Nonetheless, reflecting China’s growing engagement in Africa, FOCAC plays a central role in coordinating the policy agenda for the next three years, which is usually published in the form of the FOCAC Action Plan. In addition to the Dakar Action Plan (2022-2024), we also expect to see the publication of the 2035 vision of China-Africa cooperation and the Sino-African declaration on cooperation on climate change as well as a final communique.
If you’re looking to understand the wider China-Africa background to decipher these new developments, we have recently published a report providing an overview of the key emerging and consolidated areas of cooperation that are likely going to shape the China-Africa agenda going forward.
Indeed, understanding China’s engagement in Africa as well as African agency vis-à-vis an increasingly global China has become more important than ever. FOCAC comes at a crucial time for Africa. China represents an important source to finance post-COVID economic recovery programs and access COVID-19 vaccines. More equitable trading relationships and debt restructuring are certainly also on the minds of many African negotiators in this regard, following empty words and little action from the developed world on addressing Africa’s debt crisis.
But FOCAC also comes at an important juncture for China as the COVID-19 pandemic represents a rather unique backdrop to China-Africa diplomacy. The pandemic has considerably sharpened geopolitical rhetoric and widened the gap between the West and China.
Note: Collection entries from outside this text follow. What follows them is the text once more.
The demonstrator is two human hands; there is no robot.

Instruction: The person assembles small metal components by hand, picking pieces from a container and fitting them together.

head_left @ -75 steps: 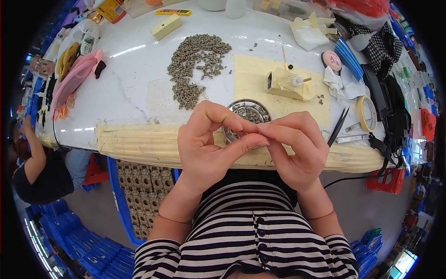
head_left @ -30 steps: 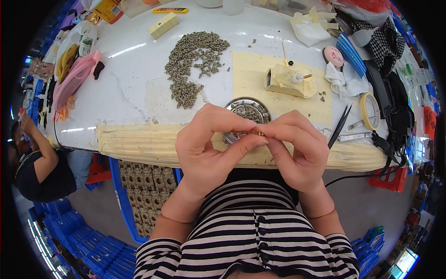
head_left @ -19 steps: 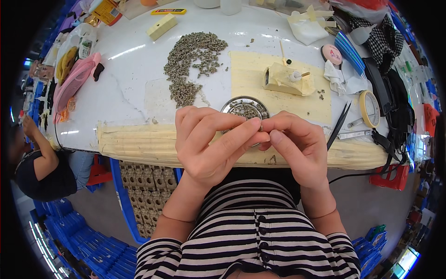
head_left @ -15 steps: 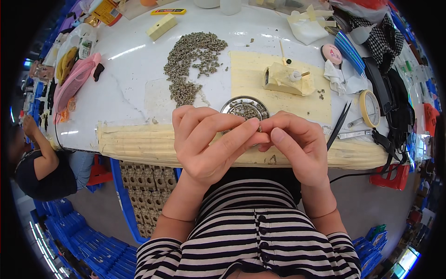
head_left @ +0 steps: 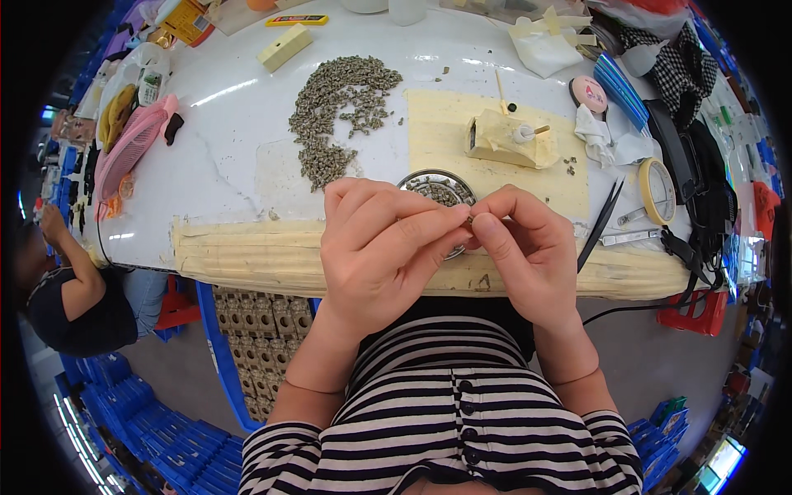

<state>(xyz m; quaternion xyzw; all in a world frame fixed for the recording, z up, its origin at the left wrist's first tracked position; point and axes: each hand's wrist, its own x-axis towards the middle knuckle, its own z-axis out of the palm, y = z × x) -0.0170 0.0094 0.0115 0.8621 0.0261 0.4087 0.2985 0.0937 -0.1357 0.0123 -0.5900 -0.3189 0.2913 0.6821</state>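
Observation:
My left hand (head_left: 375,247) and my right hand (head_left: 528,252) meet fingertip to fingertip above the table's front edge. Pinched between them is a tiny metal part (head_left: 470,219), mostly covered by the fingers. Just behind the fingertips sits a round steel dish (head_left: 405,178) with small grey metal parts (head_left: 441,191) in it; the hands hide its near side. Farther back and to the left, a large heap of the same small parts (head_left: 326,115) spreads over the white tabletop.
Black tweezers (head_left: 601,224) lie right of my right hand, near a tape roll (head_left: 657,191). A tape-wrapped block (head_left: 511,142) stands on yellowish paper. A pink fan (head_left: 136,147) is at left. Below, a blue crate (head_left: 216,346) holds metal pieces; a person (head_left: 74,289) sits at far left.
My left hand has turned a little and shifted right, its fingers more gathered. The pinched fingertips have moved slightly right, and more of the dish shows.

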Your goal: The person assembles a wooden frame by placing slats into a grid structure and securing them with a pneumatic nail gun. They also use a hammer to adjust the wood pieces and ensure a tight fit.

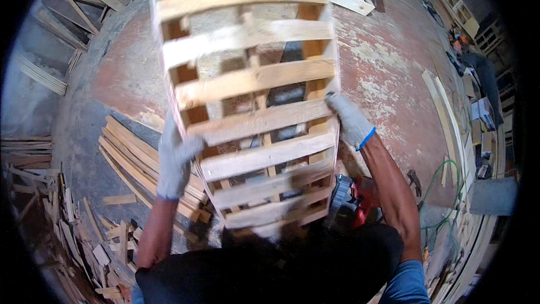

Beijing has fallen out of favor in many Western capitals across Europe, North America, and their allies, reflecting not only China’s poor handling of the initial epidemic and more assertive foreign policy behavior vis-à-vis core national interests such as Hong Kong and Taiwan, among others, but also the shift in Europe and the US towards seeing China as their main strategic and economic competitor. While this had begun before the pandemic, it has certainly intensified over the last two years.
This year’s FOCAC, therefore, takes place against a “new normal” in international politics in which Africa has emerged as an important source of legitimacy for the Communist Party of China (CPC). It is in Africa, as in other places of the Global South, where Chinese leaders can frame China as a responsible great power that offers convincing ideas that others follow and powerful tools to put these into practice. A successful FOCAC is thus not only in the interests of African leaders but also in Beijing’s.
The need to frame China’s actions in Africa in accordance with Xi Jinping’s domestic priorities is especially important in the context of China’s slowing economic growth, spiraling household debt, and news about the overleveraged property developer Evergrande, which likely feed into already existing skepticism among Chinese people regarding how much China should spend overseas before taking care of issues at home.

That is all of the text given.